What is required.
Print every line of the material below exactly as it stands, but omit the pictures.

-- -- --

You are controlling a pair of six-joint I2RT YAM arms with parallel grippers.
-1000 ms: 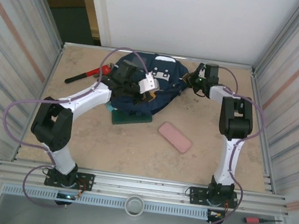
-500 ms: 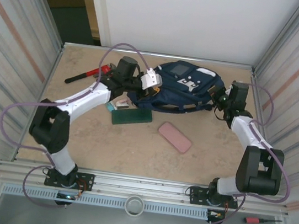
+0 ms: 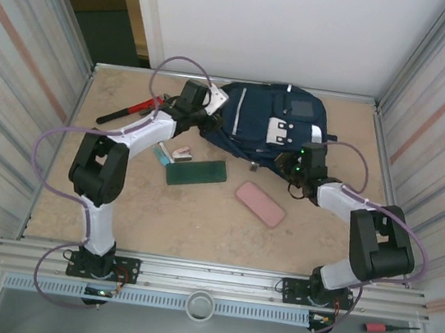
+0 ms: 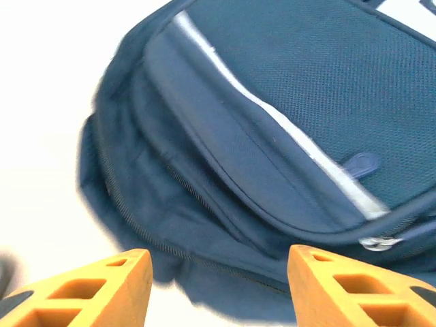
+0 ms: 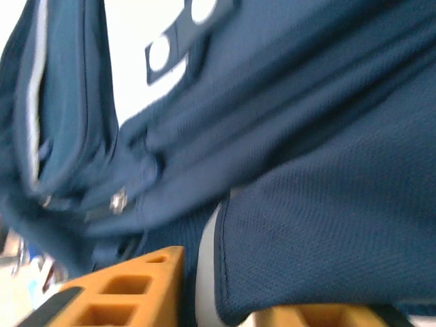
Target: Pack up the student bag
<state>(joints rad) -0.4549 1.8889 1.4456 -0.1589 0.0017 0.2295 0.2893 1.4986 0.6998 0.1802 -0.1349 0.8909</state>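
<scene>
student bag (image 3: 253, 125): navy mesh fabric, rounded, thin white stripe

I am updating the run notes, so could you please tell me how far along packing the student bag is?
Done: nothing visibly packed; the student bag lies flat, zips apparently closed. In hand: the left gripper is open at its edge, the right gripper against its fabric. Left: the pink case, green book and red wrench lie outside it.

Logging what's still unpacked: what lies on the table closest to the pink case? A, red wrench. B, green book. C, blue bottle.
B: the green book lies flat just left of the pink case; the wrench is off by the far left edge.
</scene>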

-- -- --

Exercise response.
You are controlling a pair of six-joint I2RT YAM arms with parallel grippers.
-1000 ms: 
-500 ms: 
+0 ms: 
+0 ms: 
+0 ms: 
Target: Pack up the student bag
<state>(joints rad) -0.4549 1.8889 1.4456 -0.1589 0.0017 0.2295 0.2893 1.4986 0.6998 0.1802 -0.1349 0.8909</state>
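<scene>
student bag (image 3: 253, 125): navy mesh fabric, rounded, thin white stripe

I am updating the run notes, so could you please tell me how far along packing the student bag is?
Done: nothing visibly packed; the student bag lies flat, zips apparently closed. In hand: the left gripper is open at its edge, the right gripper against its fabric. Left: the pink case, green book and red wrench lie outside it.

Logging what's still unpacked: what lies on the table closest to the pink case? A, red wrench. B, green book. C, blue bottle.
B: the green book lies flat just left of the pink case; the wrench is off by the far left edge.
</scene>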

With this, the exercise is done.